The state expands to ever-higher levels of size and reach, and modern
tyranny marches on, to an extent that one wonders whether these
royal powers ever will be exercised.
Charles
A. Coulombe noted a while ago:
[M]onarchies
have lost much of their ability to serve their people through
acceptance of the myth that the politicians really do speak for
the people – or for that matter, that whatever the majority of
the people want at any given time ought to be given preference
over objective right and wrong.
If a check
is to be a check, the least one should expect is the check to be
protected when attempted removed by those who are to be checked.
When checks on politicians can be removed unilaterally by those
same politicians, they hardly qualify as checks.
That said,
it is hard to see how things will get better by formally emasculating
the British monarch. Judging by reports
of the Daily Express, there seems to be a drive for continued
constitutional reform, including ending formal powers of Her Britannic
Majesty.
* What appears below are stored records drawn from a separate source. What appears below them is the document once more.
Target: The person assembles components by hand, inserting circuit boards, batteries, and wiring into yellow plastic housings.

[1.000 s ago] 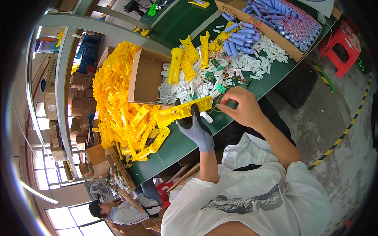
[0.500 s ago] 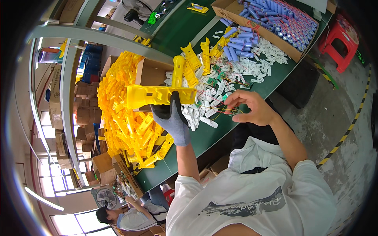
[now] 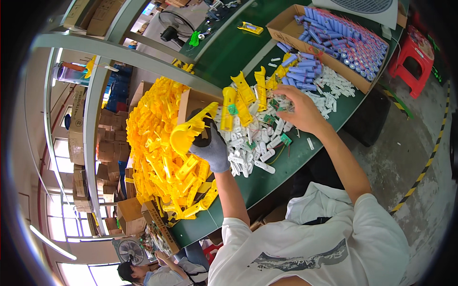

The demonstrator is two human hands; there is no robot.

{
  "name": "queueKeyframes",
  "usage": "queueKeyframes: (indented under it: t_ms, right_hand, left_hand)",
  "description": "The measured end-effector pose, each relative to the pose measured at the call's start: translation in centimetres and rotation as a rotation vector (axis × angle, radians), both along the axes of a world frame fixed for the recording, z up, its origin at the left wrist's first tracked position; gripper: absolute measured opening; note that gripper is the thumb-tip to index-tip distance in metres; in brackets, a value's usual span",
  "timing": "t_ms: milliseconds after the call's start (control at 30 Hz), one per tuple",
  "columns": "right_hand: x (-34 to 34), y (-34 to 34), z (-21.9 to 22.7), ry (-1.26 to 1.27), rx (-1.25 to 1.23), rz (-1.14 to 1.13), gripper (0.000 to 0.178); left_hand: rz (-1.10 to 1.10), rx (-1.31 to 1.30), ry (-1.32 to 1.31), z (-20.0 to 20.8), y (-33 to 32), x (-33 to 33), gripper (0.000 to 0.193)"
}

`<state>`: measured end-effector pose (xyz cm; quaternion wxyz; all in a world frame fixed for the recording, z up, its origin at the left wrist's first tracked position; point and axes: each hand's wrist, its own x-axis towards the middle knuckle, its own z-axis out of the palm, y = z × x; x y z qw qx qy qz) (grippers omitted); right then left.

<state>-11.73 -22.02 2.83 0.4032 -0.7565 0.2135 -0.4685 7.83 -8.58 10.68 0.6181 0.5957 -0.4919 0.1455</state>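
My left hand [image 3: 210, 148], in a grey glove with black fingers, is closed on a yellow plastic shell [image 3: 182, 137] with a rounded end, held tilted above the table. My bare right hand [image 3: 305, 110] reaches over small green circuit boards and thin wires, fingers and thumb apart; nothing shows clearly between them. Between my hands stands a yellow half-shell [image 3: 228, 120] with a green circuit board [image 3: 232, 109] on it. More yellow half-shells [image 3: 245, 93] lie beside it. White plastic pieces [image 3: 245, 152] are heaped below, with another green board [image 3: 286, 139] and wires among them.
A large heap of yellow shells [image 3: 157, 143] lies at the left. Purple cylindrical cells [image 3: 305, 71] are piled behind my right hand; a cardboard box [image 3: 281, 28] holds many more. A metal post and rail frame the left. A red stool [image 3: 414, 59] stands at the right. Another person sits lower left.
My left hand has turned the yellow shell from lengthwise to tilted end-on. My right hand has moved farther over the table, and the wires earlier at its fingertips no longer show there.
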Motion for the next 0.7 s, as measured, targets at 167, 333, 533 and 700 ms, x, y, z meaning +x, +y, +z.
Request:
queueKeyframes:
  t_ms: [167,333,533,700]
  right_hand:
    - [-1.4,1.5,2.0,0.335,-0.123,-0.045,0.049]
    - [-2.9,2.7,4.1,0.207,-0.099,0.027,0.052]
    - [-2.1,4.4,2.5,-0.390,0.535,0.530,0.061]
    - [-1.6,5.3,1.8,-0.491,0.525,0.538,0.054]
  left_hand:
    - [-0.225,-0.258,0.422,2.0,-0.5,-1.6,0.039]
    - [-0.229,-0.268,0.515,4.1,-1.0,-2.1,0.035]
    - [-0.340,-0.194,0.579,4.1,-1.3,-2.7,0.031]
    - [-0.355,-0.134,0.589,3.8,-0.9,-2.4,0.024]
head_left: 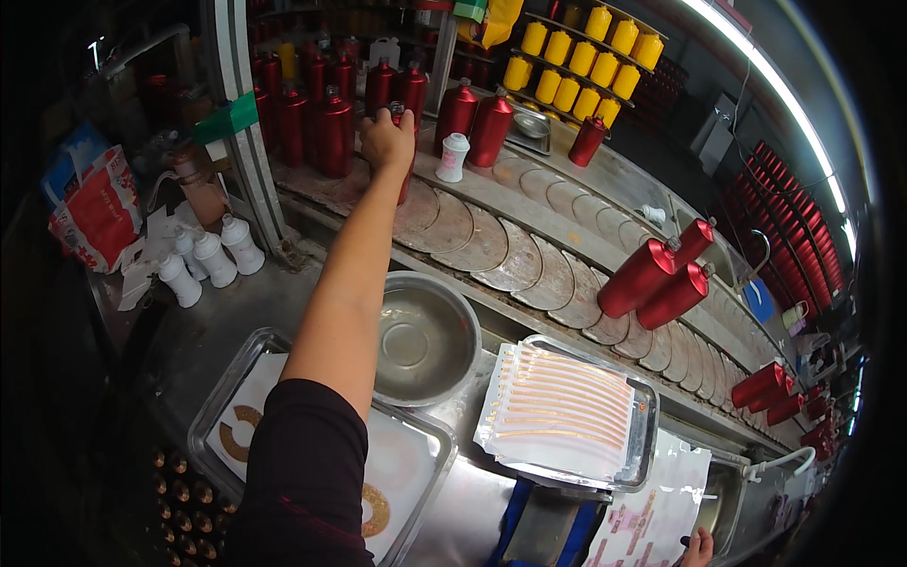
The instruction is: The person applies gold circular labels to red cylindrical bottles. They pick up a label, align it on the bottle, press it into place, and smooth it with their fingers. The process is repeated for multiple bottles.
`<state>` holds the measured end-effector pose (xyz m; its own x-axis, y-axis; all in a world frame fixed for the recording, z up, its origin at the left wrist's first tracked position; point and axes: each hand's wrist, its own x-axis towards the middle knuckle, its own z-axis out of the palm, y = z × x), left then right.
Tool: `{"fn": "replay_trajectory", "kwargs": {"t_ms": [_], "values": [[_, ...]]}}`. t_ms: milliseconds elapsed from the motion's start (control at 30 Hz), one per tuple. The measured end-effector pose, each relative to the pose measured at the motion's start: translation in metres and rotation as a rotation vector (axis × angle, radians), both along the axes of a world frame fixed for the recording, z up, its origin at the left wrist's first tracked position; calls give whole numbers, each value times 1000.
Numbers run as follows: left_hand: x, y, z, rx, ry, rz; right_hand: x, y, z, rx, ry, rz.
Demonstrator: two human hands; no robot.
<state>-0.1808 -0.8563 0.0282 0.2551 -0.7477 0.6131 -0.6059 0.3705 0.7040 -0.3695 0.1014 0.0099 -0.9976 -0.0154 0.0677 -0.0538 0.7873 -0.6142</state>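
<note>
My left arm reaches far forward over the bench. My left hand (387, 144) is closed round the upper part of a red metallic bottle (407, 181), which stands upright at the conveyor; wrist and forearm hide much of it. Close by are more red bottles (334, 137) and a small white bottle (453, 158) with a pink mark. Low at the right edge, only the fingers of my right hand (699, 548) show. They are bent by a small dark thing at the edge of a white decal sheet (652, 496) with pink and gold prints.
A conveyor of overlapping metal plates (505, 260) carries tilted-looking red bottles (638, 278) farther right. Nearer stand a metal basin (425, 340) of water, a tray (645, 439) with gold-striped sheets, and another tray (430, 491) with gold decals. A metal post (248, 123) rises at left beside white bottles (215, 260).
</note>
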Motion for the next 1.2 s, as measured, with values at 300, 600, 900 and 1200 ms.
{"fn": "replay_trajectory", "kwargs": {"t_ms": [300, 600, 900, 1200], "values": [[-3, 41, 6, -12, 341, -293, -22, 40, -31, -217, 10, 71], [124, 171, 37, 1091, 1300, -898, 17, -79, 25, -570, -71, 385], [192, 341, 65, 1174, 1246, -1024, 151, -249, 92, -501, -205, 1052], [168, 478, 77, 1197, 1062, -1481, 204, -278, 70, -869, -1100, 1308]]}}
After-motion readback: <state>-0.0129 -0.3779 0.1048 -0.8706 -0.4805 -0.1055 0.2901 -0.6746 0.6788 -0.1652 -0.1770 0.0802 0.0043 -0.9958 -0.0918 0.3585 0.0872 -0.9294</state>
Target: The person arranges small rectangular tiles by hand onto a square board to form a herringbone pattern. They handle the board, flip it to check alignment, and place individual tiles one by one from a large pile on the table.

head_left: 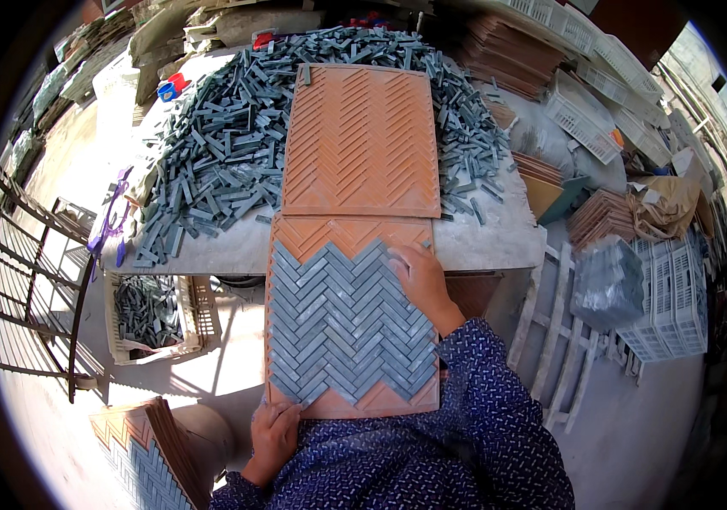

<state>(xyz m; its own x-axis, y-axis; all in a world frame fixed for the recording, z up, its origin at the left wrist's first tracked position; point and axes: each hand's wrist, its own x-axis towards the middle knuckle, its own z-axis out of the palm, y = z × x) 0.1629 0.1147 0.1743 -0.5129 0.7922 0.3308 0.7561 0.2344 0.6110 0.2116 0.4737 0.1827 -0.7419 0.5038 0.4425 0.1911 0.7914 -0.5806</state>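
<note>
An orange mould tray (355, 229) with zigzag slots lies in front of me, its near end against my body. Grey stone strips (346, 314) fill most of it in a herringbone pattern. My left hand (274, 432) is closed on the tray's near left corner. Over the upper right of the pattern rests my right hand (419, 276), its fingers curled down and pressed together; whatever they hold is hidden. A small grey strip end (425, 244) shows beside that hand. Beyond lies a second orange tray (363, 140), its slots bare, one strip (306, 75) at its upper left corner.
Loose grey strips (219, 144) are heaped around the far tray on the worktable (227, 253). Below left stand a crate of strips (189, 314) and a stack of filled trays (147, 450). At right are a pallet (555, 340), plastic crates (665, 297) and stacked trays (512, 55).
</note>
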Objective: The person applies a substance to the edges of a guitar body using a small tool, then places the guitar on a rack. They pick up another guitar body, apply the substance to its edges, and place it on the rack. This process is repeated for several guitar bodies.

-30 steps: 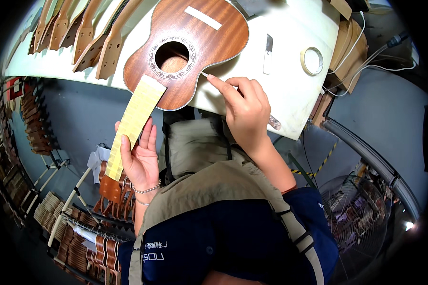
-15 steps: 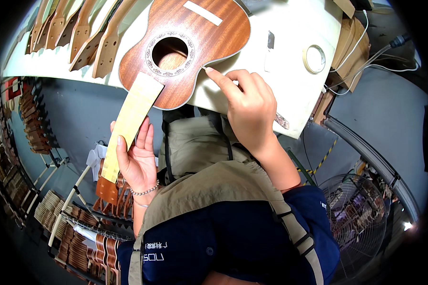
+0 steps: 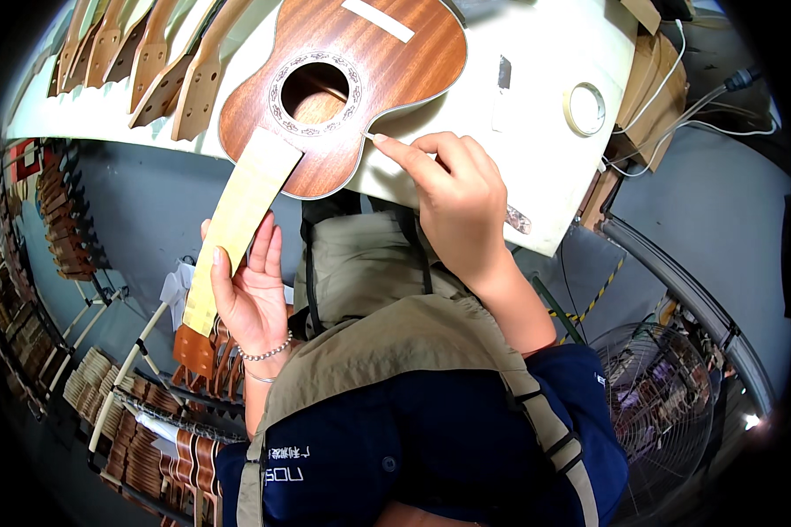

While the Parliament Acts of 1911 and 1949 were part of
a greater development towards "power of the people," they
were relatively speaking basically isolated events constitutionally.
There seems now to be a quite constant drive for ridding the British
system of everything "archaic."
The United
Kingdom was on the winning side of World War I and was spared Woodrow
Wilson’s principle of self-determination at that crossroad. The
British Empire only really started falling in the aftermath of World
War II. The United Kingdom had come far in the process of modern
democracy even in the summer of 1914. Wilsonian mass democracy was,
however, never formally imposed on the kingdom. Some may say it
is perhaps time it was. One could wonder whether these are sadists
or masochists.
I would rather
be a subject of old than a citizen of a modern, Wilsonian, mass
democracy. It is true that we have had progress over the years,
but democracy belongs in the decline category.
Those who believe
that the transition from monarchy to democracy represents progress
need serious educational doses of Erik
von Kuehnelt-Leddihn, Hans-Hermann
Hoppe, and Bertrand
de Jouvenel.
Among the main
vices of democracy are:
- the buying
of votes for other people’s money
- the illusion
that we rule ourselves
- everything
is up for grabs by every single ambitious demagogue
The democracy
we have today is tyranny of the popular majority. No, it is not
even that. It is tyranny of the representatives of the popular majority.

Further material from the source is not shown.